Die Deutschen trinken weniger Alkohol – zumindest im langfristigen Trend. Der Pro-Kopf-Konsum ist in den vergangenen 40 Jahren bis heute teils deutlich gesunken, wie aus einer Antwort der Bundesregierung auf eine Kleine Anfrage der Linken-Bundestagsfraktion hervorgeht, die der Düsseldorfer „Rheinischen Post“ (Donnerstag) vorliegt. „Der Pro-Kopf-Verbrauch von Reinalkohol ist in Deutschland in den letzten 40 Jahren zurückgegangen. Im internationalen Vergleich zählt Deutschland allerdings weiterhin zu den Hochkonsumländern“, hieß es in der Antwort des Bundesgesundheitsministeriums.

Insgesamt trinken demnach heute weniger Menschen Bier, Wein, Sekt und Schnaps als vor 40 Jahren. Trotzdem konsumiert noch über die Hälfte der Deutschen regelmäßig Bier (55,2 Prozent) oder Wein und Sekt (50,8 Prozent). Rund ein Drittel (32,8 Prozent) hatte im vergangenen Monat zu Spirituosen gegriffen.
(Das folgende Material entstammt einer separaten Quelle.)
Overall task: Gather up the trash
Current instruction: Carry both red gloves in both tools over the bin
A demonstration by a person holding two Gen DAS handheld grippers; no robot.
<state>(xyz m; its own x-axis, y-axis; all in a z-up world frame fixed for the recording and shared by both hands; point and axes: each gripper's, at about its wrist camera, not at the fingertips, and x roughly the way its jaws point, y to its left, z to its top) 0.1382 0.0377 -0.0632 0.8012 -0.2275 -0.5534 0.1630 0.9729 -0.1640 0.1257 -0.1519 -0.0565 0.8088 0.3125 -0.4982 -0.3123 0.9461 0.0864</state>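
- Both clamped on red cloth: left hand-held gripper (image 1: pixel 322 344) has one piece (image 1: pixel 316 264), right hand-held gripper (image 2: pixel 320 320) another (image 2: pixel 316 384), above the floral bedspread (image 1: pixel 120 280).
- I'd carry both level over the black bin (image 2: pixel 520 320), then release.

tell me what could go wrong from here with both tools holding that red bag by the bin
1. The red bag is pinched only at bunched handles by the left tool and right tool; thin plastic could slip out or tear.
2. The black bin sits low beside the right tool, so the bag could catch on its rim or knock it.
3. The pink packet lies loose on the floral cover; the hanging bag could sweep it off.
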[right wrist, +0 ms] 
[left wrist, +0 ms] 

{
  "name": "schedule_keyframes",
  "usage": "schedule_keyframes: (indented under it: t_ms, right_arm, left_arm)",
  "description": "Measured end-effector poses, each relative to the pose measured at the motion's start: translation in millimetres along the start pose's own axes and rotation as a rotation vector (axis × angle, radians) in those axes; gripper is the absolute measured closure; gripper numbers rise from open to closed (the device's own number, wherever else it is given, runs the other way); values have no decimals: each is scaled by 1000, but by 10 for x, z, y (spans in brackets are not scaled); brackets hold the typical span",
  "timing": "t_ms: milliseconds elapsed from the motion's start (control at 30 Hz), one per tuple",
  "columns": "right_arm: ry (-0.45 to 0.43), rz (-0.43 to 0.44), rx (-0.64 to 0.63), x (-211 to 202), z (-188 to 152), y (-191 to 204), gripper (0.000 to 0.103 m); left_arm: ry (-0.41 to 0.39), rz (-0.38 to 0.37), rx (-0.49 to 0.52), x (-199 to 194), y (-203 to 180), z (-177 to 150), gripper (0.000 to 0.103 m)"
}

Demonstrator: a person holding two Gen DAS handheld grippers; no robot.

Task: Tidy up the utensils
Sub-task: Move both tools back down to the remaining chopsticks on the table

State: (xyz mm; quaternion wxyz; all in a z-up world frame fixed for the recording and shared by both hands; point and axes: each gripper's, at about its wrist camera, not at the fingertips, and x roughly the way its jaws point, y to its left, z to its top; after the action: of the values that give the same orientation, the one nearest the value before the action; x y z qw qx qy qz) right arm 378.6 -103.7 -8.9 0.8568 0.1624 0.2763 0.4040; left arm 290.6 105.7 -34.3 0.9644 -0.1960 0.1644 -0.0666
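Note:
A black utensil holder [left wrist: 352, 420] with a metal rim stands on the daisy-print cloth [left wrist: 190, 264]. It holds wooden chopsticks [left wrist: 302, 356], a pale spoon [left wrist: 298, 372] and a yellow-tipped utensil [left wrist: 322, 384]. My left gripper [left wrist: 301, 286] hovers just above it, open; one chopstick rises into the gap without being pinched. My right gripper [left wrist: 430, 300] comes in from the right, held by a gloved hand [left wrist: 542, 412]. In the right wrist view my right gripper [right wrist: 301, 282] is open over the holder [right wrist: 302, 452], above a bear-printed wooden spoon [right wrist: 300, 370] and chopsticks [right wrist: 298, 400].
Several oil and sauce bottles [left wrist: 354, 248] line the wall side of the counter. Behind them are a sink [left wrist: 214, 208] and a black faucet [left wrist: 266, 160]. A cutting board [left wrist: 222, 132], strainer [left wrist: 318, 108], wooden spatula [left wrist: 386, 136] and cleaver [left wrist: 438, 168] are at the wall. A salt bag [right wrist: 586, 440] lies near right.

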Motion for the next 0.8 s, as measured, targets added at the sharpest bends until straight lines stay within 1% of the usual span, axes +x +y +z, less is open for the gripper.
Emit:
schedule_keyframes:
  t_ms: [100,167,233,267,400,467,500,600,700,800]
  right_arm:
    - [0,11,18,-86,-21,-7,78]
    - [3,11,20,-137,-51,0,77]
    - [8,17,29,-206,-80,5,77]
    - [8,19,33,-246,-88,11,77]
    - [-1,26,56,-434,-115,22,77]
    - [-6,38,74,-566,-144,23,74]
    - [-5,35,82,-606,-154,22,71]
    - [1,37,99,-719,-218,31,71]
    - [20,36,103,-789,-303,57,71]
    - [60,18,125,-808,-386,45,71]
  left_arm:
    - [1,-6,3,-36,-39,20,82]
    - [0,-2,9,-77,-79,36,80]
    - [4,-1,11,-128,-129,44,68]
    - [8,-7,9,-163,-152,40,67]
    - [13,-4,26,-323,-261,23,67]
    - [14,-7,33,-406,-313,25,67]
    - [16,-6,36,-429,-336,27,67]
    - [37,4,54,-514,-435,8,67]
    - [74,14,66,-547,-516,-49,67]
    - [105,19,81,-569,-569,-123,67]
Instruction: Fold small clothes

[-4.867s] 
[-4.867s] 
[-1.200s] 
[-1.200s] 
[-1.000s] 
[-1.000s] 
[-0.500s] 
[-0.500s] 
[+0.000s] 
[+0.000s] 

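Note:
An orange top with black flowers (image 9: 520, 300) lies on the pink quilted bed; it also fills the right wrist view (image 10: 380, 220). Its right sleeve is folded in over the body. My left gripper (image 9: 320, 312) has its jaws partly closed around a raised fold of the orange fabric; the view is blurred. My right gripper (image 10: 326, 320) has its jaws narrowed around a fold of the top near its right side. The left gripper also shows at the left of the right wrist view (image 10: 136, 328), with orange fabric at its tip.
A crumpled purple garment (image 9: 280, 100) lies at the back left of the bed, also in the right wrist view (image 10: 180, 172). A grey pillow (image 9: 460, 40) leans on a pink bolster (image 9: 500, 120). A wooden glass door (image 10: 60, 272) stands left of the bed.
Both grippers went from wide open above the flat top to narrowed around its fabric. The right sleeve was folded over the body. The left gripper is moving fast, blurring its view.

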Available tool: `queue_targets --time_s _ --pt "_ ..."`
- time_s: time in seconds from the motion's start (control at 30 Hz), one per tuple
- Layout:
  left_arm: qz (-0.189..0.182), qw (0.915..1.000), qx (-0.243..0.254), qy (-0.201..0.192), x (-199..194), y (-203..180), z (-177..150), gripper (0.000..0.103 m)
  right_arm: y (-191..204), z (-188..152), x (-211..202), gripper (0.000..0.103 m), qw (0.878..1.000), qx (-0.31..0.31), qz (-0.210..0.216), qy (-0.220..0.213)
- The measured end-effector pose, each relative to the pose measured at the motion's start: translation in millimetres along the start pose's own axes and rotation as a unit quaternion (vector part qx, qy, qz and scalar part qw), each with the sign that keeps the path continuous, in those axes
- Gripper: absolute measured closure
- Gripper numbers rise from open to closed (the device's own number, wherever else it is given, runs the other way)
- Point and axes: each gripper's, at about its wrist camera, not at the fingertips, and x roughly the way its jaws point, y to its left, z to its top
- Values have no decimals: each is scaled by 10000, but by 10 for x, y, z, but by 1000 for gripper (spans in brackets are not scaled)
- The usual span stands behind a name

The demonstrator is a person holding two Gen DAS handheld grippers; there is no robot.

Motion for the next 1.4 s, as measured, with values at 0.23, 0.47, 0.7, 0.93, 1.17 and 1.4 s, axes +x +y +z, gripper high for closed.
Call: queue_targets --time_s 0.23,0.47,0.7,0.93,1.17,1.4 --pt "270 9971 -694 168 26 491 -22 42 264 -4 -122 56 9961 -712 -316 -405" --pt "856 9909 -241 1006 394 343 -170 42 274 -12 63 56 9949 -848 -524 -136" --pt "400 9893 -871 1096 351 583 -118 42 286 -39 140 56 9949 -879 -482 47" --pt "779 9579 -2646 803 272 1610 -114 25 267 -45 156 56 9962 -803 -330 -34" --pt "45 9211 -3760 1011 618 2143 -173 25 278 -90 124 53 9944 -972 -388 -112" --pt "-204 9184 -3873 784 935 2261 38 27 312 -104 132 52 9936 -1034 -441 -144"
Die folgende Statista-Grafik zeigt, wie sich das Alkoholinteresse in Deutschland zwischen den Generationen verändert hat:

Dabei unterscheidet sich das Trinkverhalten vor allem nach dem Geschlecht der Konsumenten. So favorisieren Männer eher Bier, Frauen dagegen Wein oder Sekt. Pro Woche trinken Männer, die Bier trinken, im Mittelwert 2,1 Liter – 1995 waren es noch 3,5 Liter. Frauen kommen auf einen wöchentlichen Bierkonsum von 0,8 Litern (1995: 1,2 Liter). Beim Wein liegt die von Frauen pro Woche konsumierte Menge bei 0,5 Litern, Männer trinken 100 Milliliter weniger.

Während der riskante Konsum bei Männern langfristig zurückgeht, ist er bei Frauen allerdings konstant und zuletzt sogar leicht angestiegen. Laut Bundesregierung tranken 13 Prozent der Bevölkerung im Jahr 2021 in einem riskanten Maß Alkohol, im Jahr 1995 waren es dagegen noch 16,4 Prozent. „Ein ähnlicher, rückläufiger Trend ist auch bei männlichen Teilnehmern zu beobachten, bei denen der riskante Konsum im Jahr 1995 bei 20,0 Prozent lag und bis 2021 auf 12,5 Prozent gesunken ist. Hingegen hat sich bei weiblichen Teilnehmerinnen eine leichte Steigerung des riskanten Konsums ergeben, von 12,9 Prozent im Jahr 1995 auf 13,5 Prozent im Jahr 2021“, schrieb das Ministerium.

Weiterlesen: Wann wird Ihr Alkoholkonsum zum Problem? Auf diese Signale sollten Sie achten

Unter riskantem Konsum versteht man 24 bis 60 Gramm Alkohol pro Tag bei Männern und 12 bis 40 Gramm bei Frauen. Zur Einordnung: Zwölf Gramm Alkohol sind in einem Glas Bier (300 ml), Wein (125 ml) oder einem doppelten Schnaps (40 ml) enthalten.